If a line of the data below contains the string "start", count it, then state the total alone.

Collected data
┄┄┄┄┄┄

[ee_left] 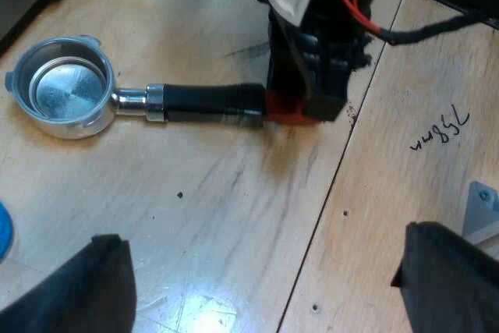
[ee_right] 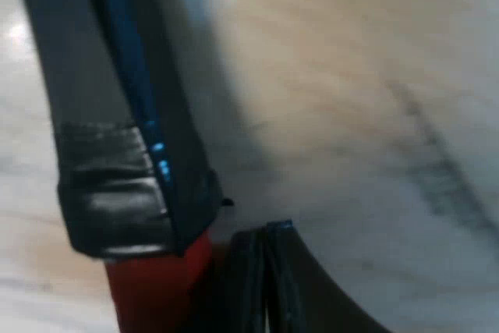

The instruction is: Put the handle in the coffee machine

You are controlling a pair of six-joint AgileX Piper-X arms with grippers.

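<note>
Left wrist view looks down on a pale wooden table (ee_left: 234,216), where the metal holder (ee_left: 66,91) lies loose and flat with its round basket facing up. Its dark handle (ee_left: 207,103) runs straight out from the basket to the red end (ee_left: 281,113). Our right gripper (ee_left: 308,103) stands right at that red end, down on the table and against it.

Our left gripper (ee_left: 265,286) hovers well apart from the holder, its two black fingers (ee_left: 86,286) spread wide with nothing between them. A sliver of something blue (ee_left: 2,232) lies on the table near one of those fingers. It may be the tamper, but too little of it shows for us to be sure. Some handwritten marks (ee_left: 440,132) sit on the wood beyond the right gripper.

Right wrist view, held very close, has the dark handle and its red end lying on the table, with a dark part of our right gripper just beside the red. We cannot tell whether that gripper has closed on the handle.
</note>
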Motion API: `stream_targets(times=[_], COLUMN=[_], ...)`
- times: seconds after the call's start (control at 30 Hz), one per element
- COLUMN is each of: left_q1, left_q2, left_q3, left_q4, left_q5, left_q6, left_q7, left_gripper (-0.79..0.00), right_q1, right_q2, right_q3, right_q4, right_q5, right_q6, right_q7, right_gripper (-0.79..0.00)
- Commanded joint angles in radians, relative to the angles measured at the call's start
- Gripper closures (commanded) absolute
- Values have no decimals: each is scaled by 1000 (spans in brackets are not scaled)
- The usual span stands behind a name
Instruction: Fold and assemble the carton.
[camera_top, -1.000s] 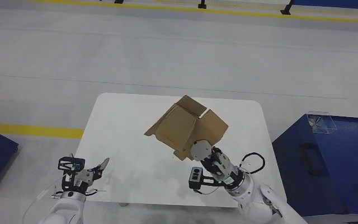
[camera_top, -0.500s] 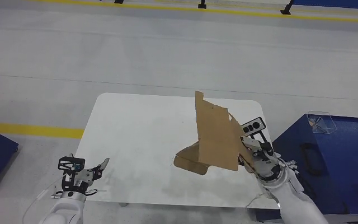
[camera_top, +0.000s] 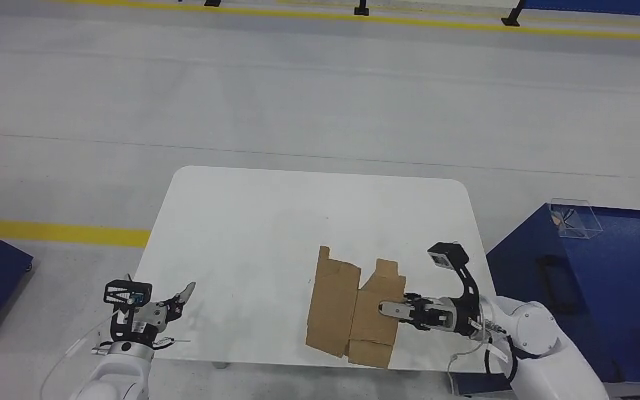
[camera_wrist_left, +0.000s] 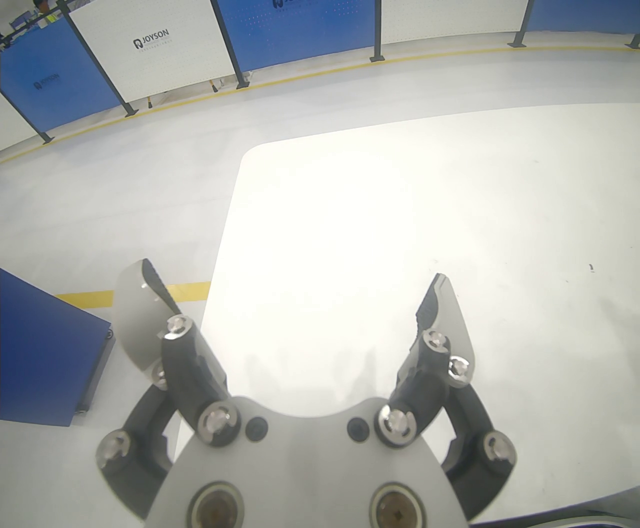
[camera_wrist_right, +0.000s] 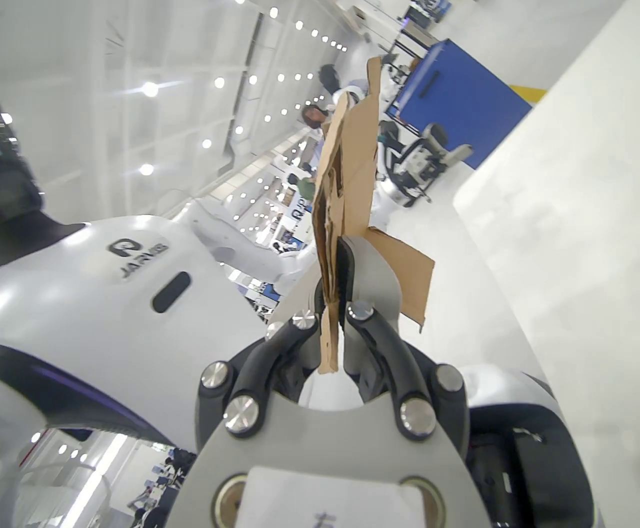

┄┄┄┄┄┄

Response area: 2